* Exercise directions
Transcribe the data that follows, exactly and in full.

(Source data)
- Opening Delimiter -

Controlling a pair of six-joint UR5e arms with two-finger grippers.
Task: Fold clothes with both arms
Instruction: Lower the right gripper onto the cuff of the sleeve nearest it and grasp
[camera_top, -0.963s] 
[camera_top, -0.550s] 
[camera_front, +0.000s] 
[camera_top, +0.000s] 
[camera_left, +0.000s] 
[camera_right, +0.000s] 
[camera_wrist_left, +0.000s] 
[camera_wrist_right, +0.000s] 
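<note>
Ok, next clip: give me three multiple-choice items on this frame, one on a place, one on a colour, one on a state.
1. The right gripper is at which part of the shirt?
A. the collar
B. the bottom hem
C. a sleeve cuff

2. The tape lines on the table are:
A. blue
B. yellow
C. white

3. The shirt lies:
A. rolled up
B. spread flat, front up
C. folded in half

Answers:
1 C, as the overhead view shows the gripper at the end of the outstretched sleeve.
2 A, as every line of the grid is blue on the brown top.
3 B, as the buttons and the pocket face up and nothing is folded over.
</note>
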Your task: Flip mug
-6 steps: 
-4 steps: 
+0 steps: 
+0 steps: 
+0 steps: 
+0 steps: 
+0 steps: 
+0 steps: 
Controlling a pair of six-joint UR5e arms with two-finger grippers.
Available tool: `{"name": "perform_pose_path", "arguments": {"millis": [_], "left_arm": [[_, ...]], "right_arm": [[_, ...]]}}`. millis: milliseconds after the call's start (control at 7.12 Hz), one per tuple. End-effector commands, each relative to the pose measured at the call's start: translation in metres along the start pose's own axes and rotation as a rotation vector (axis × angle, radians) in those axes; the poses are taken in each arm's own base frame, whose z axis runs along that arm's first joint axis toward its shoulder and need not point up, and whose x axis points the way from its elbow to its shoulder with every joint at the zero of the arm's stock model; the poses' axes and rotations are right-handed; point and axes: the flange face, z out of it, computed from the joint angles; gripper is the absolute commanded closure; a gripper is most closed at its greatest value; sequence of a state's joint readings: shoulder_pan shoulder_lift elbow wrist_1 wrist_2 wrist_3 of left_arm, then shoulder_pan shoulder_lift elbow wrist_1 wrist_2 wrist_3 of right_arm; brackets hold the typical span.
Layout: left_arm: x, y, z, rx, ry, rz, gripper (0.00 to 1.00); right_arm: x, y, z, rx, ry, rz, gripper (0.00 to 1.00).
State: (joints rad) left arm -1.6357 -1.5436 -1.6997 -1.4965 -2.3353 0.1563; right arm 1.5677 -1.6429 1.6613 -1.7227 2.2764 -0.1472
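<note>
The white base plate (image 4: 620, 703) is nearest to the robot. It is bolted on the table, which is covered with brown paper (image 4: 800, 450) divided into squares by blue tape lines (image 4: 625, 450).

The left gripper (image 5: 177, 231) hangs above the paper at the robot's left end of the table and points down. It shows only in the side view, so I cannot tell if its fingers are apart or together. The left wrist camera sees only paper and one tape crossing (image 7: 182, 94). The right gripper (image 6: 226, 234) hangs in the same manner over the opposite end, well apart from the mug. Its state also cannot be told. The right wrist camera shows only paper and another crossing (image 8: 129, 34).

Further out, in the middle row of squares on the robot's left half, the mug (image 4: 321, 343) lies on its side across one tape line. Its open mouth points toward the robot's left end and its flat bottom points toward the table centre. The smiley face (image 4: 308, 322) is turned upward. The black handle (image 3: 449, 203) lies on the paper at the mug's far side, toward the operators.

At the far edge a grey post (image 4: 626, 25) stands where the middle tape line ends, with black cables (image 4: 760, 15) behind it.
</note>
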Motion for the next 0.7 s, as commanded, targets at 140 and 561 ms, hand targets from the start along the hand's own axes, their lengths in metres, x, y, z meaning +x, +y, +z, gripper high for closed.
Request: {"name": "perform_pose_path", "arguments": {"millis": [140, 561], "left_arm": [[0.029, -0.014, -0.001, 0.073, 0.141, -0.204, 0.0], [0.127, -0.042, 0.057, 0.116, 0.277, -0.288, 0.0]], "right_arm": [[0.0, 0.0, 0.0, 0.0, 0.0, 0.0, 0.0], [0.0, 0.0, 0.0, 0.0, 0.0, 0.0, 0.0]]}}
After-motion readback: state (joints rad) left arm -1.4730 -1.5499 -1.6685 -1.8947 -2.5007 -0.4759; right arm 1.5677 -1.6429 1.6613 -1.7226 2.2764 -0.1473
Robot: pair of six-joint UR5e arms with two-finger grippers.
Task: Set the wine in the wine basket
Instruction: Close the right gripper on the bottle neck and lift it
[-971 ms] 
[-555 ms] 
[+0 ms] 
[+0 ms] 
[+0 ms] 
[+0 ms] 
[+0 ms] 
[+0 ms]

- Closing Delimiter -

* Response to this task
Controlling a pair of six-joint UR5e arms with two-finger grippers.
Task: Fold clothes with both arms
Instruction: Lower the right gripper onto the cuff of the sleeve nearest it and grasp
[camera_top, -0.963s] 
[camera_top, -0.550s] 
[camera_front, +0.000s] 
[camera_top, +0.000s] 
[camera_left, +0.000s] 
[camera_right, +0.000s] 
[camera_wrist_left, +0.000s] 
[camera_wrist_right, +0.000s] 
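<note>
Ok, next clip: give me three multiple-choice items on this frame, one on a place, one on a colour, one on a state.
1. The right gripper is at which part of the shirt?
A. the collar
B. the bottom hem
C. a sleeve cuff

2. The tape lines on the table are:
A. blue
B. yellow
C. white

3. The shirt lies:
A. rolled up
B. spread flat, front up
C. folded in half

Answers:
1 C, as the overhead view shows the gripper at the end of the outstretched sleeve.
2 A, as every line of the grid is blue on the brown top.
3 B, as the buttons and the pocket face up and nothing is folded over.
</note>
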Your task: Flip mug
-6 steps: 
-4 steps: 
+0 steps: 
+0 steps: 
+0 steps: 
+0 steps: 
+0 steps: 
+0 steps: 
Controlling a pair of six-joint UR5e arms with two-finger grippers.
Available tool: `{"name": "perform_pose_path", "arguments": {"millis": [_], "left_arm": [[_, ...]], "right_arm": [[_, ...]]}}`. millis: milliseconds after the call's start (control at 7.12 Hz), one per tuple. End-effector commands, each relative to the pose measured at the call's start: translation in metres along the start pose's own axes and rotation as a rotation vector (axis × angle, radians) in those axes; the poses are taken in each arm's own base frame, whose z axis runs along that arm's first joint axis toward its shoulder and need not point up, and whose x axis points the way from its elbow to its shoulder with every joint at the zero of the arm's stock model; the poses' axes and rotations are right-handed; point and axes: the flange face, z out of it, computed from the joint angles; gripper is the absolute commanded closure; a gripper is most closed at its greatest value; sequence of a state's joint readings: shoulder_pan shoulder_lift elbow wrist_1 wrist_2 wrist_3 of left_arm, then shoulder_pan shoulder_lift elbow wrist_1 wrist_2 wrist_3 of right_arm; brackets hold the typical span.
Layout: left_arm: x, y, z, rx, ry, rz, gripper (0.00 to 1.00); right_arm: x, y, z, rx, ry, rz, gripper (0.00 to 1.00).
State: (joints rad) left arm -1.6357 -1.5436 -1.6997 -1.4965 -2.3353 0.1563; right arm 1.5677 -1.6429 1.6613 -1.7227 2.2764 -0.1472
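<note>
The white base plate (image 4: 620, 703) is nearest to the robot. It is bolted on the table, which is covered with brown paper (image 4: 800, 450) divided into squares by blue tape lines (image 4: 625, 450).

The left gripper (image 5: 177, 231) hangs above the paper at the robot's left end of the table and points down. It shows only in the side view, so I cannot tell if its fingers are apart or together. The left wrist camera sees only paper and one tape crossing (image 7: 182, 94). The right gripper (image 6: 226, 234) hangs in the same manner over the opposite end, well apart from the mug. Its state also cannot be told. The right wrist camera shows only paper and another crossing (image 8: 129, 34).

Further out, in the middle row of squares on the robot's left half, the mug (image 4: 321, 343) lies on its side across one tape line. Its open mouth points toward the robot's left end and its flat bottom points toward the table centre. The smiley face (image 4: 308, 322) is turned upward. The black handle (image 3: 449, 203) lies on the paper at the mug's far side, toward the operators.

At the far edge a grey post (image 4: 626, 25) stands where the middle tape line ends, with black cables (image 4: 760, 15) behind it.
</note>
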Motion for the next 0.7 s, as commanded, targets at 140 and 561 ms, hand targets from the start along the hand's own axes, their lengths in metres, x, y, z meaning +x, +y, +z, gripper high for closed.
Request: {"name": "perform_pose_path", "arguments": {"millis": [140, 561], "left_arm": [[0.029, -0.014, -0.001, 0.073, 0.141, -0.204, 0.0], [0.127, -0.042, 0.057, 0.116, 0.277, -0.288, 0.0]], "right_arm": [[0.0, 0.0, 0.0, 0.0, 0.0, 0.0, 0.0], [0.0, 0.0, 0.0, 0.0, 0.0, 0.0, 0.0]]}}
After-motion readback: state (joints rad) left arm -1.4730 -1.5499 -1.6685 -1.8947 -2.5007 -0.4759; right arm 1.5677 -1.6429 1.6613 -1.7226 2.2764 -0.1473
Robot: pair of six-joint UR5e arms with two-finger grippers.
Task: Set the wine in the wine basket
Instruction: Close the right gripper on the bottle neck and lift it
[-971 ms] 
[-555 ms] 
[+0 ms] 
[+0 ms] 
[+0 ms] 
[+0 ms] 
[+0 ms] 
[+0 ms]

This completes the output for the exercise.